* _INSTRUCTIONS FOR THE TASK_:
Extract the complete listing and repeat it word for word.

====== INFORMATION SUPPLIED

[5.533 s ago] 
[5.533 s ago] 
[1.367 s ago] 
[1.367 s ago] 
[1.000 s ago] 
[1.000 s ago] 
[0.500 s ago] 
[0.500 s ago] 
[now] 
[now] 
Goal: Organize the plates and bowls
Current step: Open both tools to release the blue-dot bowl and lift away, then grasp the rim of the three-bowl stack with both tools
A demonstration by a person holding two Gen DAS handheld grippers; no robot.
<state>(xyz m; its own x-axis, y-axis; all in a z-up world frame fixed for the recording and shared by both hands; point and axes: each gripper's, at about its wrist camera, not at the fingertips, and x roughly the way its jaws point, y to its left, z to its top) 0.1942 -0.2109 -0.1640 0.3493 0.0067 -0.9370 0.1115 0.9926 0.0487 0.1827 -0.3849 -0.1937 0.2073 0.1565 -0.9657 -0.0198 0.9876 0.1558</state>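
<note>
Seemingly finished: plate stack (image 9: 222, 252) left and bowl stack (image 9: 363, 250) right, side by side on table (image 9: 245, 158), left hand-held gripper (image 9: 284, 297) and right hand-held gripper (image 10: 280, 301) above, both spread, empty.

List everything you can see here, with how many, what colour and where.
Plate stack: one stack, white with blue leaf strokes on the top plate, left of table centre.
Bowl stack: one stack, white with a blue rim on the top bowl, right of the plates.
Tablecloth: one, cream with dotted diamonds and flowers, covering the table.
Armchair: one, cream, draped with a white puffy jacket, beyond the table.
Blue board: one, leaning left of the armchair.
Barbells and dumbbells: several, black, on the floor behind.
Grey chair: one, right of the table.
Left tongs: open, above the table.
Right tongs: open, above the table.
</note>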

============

* _EXERCISE RESPONSE_:
[5.533 s ago] 
[5.533 s ago] 
[1.367 s ago] 
[1.367 s ago] 
[1.000 s ago] 
[1.000 s ago] 
[0.500 s ago] 
[0.500 s ago] 
[now] 
[now] 
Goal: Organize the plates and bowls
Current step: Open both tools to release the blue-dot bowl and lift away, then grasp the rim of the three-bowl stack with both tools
A demonstration by a person holding two Gen DAS handheld grippers; no robot.
<state>(xyz m; its own x-axis, y-axis; all in a z-up world frame fixed for the recording and shared by both hands; point and axes: each gripper's, at about its wrist camera, not at the fingertips, and x roughly the way its jaws point, y to its left, z to its top) 0.1942 -0.2109 -0.1640 0.3493 0.0067 -0.9370 0.1115 0.9926 0.0487 0.1827 -0.3849 -0.1937 0.2073 0.1565 -0.9657 -0.0198 0.9876 0.1558</state>
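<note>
Seemingly finished: plate stack (image 9: 222, 252) left and bowl stack (image 9: 363, 250) right, side by side on table (image 9: 245, 158), left hand-held gripper (image 9: 284, 297) and right hand-held gripper (image 10: 280, 301) above, both spread, empty.

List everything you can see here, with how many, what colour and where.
Plate stack: one stack, white with blue leaf strokes on the top plate, left of table centre.
Bowl stack: one stack, white with a blue rim on the top bowl, right of the plates.
Tablecloth: one, cream with dotted diamonds and flowers, covering the table.
Armchair: one, cream, draped with a white puffy jacket, beyond the table.
Blue board: one, leaning left of the armchair.
Barbells and dumbbells: several, black, on the floor behind.
Grey chair: one, right of the table.
Left tongs: open, above the table.
Right tongs: open, above the table.
</note>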

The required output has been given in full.